Dei por mim a chapinhar graciosamente (“graciosamente”, eu? - pronto, lá se vai a idoneidade desta narrativa ficcional…) na água fria da praia da Gala, com aquele arrepio que se nos sobe, num ápice, dos mindinhos dos pés até às orelhas, e que sempre nos faz hesitar sobre a altura certa em que devemos atirar o corpo ao abandono do açoite da onda que se nos afigura pronta a engolir-nos.

Mergulhei, por fim, mais motivado pela vontade de mostrar a minha virilidade às pessoas que entretanto me circundaram (atraídas, pois claro, pela dança ridícula do vai-não-vai que encetei e prolonguei até ao limite) do que pela coragem efectiva de assumir a vertigem brutal que o choque térmico que uma mudança drástica de temperatura pode provocar num corpo, mesmo que seja um, como o meu, que ostente uma assinalável camada protectora resultante de um trabalho contínuo e árduo de anos a acumular gordura.

Eis senão que conferi, finalmente, utilidade ao meu “pequeno” excesso de peso, ao mesmo tempo que percebi não ser o suficiente para que não sentisse na pele (e nas entranhas, acrescente-se) um gelo cortante, como se mil naifas afiadas penetrassem os meus poros e fecundassem, sem dó nem piedade, e de uma só estocada, a derme, epiderme e hipoderme.

Perdido no torpor de tamanha fustigação, nem me preocupei vir à tona respirar. A letargia da (in)consciência levou-me a nadar junto ao fundo do mar aproveitando a ocasião para mostrar àquela multidão que se acercara para testemunhar o meu “número de circo”, que eu também era exímio no suster da respiração.
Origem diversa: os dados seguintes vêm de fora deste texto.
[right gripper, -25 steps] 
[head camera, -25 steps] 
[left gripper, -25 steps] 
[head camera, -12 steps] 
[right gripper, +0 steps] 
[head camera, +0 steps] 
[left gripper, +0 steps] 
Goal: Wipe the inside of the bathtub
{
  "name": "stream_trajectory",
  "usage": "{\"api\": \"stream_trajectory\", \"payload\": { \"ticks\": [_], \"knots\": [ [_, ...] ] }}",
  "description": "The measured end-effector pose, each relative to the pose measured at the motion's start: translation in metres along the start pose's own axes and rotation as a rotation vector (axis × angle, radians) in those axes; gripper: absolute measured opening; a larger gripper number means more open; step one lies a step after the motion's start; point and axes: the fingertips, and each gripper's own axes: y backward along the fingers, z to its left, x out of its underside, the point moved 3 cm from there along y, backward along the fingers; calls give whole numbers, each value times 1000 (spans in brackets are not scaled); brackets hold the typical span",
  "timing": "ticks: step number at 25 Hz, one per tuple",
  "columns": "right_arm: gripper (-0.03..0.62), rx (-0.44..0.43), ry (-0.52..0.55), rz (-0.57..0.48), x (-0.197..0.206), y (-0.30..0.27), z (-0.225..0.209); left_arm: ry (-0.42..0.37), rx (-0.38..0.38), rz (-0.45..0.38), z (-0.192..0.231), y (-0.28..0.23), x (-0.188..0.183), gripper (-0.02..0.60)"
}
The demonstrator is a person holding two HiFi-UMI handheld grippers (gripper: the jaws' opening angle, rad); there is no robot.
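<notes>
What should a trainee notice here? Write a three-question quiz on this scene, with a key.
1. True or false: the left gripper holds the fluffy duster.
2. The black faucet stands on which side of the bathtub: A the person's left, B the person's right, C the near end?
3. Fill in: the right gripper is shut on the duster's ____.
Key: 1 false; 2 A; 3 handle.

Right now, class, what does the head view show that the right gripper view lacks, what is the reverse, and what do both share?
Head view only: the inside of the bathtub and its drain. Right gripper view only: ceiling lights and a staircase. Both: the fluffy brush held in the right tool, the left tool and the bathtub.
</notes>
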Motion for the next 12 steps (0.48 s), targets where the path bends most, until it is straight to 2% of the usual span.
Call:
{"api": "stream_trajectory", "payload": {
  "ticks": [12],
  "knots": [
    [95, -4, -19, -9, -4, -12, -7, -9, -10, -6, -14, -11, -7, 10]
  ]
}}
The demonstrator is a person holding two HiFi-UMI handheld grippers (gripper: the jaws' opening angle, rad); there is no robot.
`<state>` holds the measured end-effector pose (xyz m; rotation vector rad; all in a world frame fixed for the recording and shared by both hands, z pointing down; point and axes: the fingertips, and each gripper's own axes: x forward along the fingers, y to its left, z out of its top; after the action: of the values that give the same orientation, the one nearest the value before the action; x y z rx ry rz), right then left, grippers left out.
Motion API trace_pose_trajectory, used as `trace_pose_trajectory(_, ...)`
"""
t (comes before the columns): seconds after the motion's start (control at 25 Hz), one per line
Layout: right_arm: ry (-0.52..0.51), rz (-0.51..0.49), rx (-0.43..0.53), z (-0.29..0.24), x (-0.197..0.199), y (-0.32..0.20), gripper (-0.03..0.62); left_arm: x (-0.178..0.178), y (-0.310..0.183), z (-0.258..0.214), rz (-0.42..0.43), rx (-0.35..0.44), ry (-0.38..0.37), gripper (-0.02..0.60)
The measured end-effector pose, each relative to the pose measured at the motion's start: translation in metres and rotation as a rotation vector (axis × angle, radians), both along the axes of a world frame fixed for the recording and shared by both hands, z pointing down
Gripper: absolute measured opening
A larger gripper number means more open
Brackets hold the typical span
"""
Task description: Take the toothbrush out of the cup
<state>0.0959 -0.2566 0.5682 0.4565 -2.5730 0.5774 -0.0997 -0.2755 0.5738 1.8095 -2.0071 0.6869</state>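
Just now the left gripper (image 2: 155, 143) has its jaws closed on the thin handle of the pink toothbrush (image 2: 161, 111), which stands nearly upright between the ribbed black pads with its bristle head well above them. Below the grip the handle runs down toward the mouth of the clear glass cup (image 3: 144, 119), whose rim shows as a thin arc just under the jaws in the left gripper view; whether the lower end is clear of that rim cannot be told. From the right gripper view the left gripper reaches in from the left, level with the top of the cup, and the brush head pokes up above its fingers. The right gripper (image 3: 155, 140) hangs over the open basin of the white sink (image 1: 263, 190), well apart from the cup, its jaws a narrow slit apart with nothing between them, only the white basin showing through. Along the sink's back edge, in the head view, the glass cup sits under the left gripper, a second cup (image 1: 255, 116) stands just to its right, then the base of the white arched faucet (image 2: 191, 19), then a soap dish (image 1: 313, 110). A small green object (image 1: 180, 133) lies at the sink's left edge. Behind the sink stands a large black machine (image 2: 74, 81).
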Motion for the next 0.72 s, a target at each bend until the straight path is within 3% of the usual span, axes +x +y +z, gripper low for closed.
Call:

Nadei, nadei, nadei, submergido, sem dar parte fraca e sem ceder às necessidades de oxigenação, não percebendo a falência em curso do meu sistema respiratório, movido apenas pelo desejo exacerbado de que, quando viesse, finalmente, à superfície, uma horda infindável de gente me aplaudisse e acalmasse em uníssono. Nos limites do sufoco emergi das águas, por fim, para sorver todo o ar do mundo.

Quando abri os olhos para a consolidação vitoriosa do meu feito, em vez de acolher os louros que esperava, recebi o gáudio de um pequeno grupo de amigos que, em gargalhadas, tinham acompanhado a minha epopeia sonâmbula de (patéticas) braçadas na areia e que, mesmo assim, me afastaram uns metros da toalha de praia onde, minutos antes, adormecera.

Por fim, e já em mim, gargalhei com eles, abanei a cabeça, e fui comer outra bola de berlim…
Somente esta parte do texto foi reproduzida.